▸ **Task details**
For this listing, report how many lines contain the string "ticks", using only a number.

▸ **Information given**
^^^^^^^^^^^^^^^^
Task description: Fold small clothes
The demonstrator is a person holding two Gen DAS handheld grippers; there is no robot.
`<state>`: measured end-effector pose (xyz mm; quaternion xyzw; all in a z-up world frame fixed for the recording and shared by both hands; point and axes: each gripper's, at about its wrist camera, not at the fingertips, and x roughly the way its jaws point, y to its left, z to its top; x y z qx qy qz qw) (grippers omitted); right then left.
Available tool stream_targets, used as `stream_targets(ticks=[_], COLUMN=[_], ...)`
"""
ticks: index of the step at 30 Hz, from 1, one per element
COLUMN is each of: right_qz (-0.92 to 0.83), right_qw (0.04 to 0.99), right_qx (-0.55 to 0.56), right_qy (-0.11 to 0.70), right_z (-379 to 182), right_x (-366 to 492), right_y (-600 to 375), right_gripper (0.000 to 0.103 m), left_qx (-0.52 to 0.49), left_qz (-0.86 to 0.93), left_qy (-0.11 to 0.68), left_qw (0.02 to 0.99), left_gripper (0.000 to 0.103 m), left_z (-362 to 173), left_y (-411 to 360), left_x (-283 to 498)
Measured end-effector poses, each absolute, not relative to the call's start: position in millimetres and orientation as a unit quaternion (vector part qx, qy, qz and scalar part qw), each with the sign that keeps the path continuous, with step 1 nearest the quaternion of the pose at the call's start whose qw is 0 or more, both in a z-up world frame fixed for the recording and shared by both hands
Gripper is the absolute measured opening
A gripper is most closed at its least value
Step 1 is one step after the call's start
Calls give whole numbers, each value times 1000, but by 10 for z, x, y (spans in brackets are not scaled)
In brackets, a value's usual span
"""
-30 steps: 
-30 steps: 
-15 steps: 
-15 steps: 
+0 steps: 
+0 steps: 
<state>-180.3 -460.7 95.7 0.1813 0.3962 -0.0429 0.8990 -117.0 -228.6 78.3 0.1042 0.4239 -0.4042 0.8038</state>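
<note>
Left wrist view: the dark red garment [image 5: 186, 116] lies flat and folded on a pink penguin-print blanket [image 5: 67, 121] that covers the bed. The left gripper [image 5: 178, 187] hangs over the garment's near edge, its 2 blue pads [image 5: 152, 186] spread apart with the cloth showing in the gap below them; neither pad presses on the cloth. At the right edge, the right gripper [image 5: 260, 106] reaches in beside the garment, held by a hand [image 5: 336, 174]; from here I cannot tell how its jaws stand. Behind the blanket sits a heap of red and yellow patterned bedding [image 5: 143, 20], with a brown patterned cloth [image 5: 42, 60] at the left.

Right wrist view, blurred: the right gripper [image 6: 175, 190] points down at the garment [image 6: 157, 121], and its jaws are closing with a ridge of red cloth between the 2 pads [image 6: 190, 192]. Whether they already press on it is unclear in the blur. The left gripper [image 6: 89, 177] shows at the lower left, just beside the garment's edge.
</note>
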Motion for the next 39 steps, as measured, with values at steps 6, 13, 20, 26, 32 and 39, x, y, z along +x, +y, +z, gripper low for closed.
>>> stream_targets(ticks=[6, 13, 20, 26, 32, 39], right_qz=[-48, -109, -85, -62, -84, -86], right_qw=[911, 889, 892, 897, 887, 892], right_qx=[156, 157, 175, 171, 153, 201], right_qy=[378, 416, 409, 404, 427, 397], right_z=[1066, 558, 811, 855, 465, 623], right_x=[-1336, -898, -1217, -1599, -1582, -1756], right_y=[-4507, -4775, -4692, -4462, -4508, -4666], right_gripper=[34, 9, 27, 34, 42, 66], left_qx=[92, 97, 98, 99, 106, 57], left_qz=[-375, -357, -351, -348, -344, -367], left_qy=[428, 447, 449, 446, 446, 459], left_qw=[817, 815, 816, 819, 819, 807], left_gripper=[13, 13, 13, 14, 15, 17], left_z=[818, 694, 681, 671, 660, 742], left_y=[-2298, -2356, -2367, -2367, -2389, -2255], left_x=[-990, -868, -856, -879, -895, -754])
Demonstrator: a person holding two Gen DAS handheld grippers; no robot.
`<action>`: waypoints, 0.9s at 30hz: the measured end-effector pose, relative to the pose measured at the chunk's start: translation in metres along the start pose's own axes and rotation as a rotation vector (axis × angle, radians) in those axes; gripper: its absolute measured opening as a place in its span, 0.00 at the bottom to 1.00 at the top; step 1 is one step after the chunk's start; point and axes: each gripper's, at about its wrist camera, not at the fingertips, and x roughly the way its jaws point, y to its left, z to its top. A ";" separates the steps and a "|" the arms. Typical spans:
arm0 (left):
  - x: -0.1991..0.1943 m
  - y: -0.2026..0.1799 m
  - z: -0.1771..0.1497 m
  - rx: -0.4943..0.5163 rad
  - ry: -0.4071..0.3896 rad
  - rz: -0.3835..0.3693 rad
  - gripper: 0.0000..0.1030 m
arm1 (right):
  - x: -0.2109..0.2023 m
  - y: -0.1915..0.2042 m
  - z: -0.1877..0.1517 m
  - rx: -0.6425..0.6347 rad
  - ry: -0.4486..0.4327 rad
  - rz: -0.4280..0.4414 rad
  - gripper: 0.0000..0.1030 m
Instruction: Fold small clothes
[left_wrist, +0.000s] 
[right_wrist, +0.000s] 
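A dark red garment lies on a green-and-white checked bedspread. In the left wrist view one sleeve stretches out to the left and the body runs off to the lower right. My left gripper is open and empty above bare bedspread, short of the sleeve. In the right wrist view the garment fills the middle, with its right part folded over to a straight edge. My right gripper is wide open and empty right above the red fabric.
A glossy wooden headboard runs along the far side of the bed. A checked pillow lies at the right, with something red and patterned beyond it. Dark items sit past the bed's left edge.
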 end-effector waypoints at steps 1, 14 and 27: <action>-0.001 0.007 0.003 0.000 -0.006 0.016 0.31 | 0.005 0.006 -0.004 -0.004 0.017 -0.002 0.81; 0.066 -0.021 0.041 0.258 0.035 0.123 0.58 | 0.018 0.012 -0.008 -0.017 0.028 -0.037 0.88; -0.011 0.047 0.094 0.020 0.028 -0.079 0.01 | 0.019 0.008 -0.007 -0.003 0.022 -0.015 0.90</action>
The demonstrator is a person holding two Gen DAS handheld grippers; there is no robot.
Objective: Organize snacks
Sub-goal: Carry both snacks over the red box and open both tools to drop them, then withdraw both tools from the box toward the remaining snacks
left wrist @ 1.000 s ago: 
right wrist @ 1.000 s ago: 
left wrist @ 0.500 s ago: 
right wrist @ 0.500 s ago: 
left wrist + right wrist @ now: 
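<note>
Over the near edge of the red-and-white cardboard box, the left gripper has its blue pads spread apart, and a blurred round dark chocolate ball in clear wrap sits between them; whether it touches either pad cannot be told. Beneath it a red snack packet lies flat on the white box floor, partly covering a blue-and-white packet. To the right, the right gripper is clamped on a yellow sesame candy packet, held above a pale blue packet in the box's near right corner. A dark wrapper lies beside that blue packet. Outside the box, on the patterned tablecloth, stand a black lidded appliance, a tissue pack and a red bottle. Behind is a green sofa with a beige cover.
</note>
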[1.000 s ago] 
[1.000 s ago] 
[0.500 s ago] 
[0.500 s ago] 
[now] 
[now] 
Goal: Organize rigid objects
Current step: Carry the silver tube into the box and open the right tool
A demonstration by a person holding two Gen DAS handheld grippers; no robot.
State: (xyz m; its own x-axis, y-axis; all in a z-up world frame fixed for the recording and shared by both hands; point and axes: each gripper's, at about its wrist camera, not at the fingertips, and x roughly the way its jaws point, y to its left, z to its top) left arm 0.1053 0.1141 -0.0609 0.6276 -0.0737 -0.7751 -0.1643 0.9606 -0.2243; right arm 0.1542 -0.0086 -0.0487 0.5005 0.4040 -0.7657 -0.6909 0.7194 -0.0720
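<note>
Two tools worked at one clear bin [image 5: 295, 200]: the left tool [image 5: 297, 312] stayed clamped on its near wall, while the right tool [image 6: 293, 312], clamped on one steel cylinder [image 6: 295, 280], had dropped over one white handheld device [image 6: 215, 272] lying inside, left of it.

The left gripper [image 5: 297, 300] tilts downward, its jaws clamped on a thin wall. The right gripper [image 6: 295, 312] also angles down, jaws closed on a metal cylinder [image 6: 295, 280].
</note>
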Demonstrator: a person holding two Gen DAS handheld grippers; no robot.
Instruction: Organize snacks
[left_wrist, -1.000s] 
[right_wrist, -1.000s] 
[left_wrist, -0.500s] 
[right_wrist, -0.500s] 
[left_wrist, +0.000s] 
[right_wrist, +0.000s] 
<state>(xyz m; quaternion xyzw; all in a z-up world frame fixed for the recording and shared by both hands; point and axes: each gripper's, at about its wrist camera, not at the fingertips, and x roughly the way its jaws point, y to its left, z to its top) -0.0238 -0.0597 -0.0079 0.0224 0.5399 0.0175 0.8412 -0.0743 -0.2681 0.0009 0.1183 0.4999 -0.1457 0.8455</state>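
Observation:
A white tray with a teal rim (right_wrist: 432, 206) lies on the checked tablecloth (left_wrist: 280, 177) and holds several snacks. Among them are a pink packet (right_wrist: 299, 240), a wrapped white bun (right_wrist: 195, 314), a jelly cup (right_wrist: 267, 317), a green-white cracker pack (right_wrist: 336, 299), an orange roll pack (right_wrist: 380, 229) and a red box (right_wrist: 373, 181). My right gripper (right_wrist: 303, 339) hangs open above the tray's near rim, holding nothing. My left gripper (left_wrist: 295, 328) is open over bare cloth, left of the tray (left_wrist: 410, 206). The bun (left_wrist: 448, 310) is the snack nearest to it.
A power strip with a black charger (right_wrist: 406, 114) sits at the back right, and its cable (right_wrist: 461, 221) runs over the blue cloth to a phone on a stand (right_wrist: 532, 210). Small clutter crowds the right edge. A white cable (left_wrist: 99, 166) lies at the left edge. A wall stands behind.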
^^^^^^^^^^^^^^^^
▸ **Response to this task**
3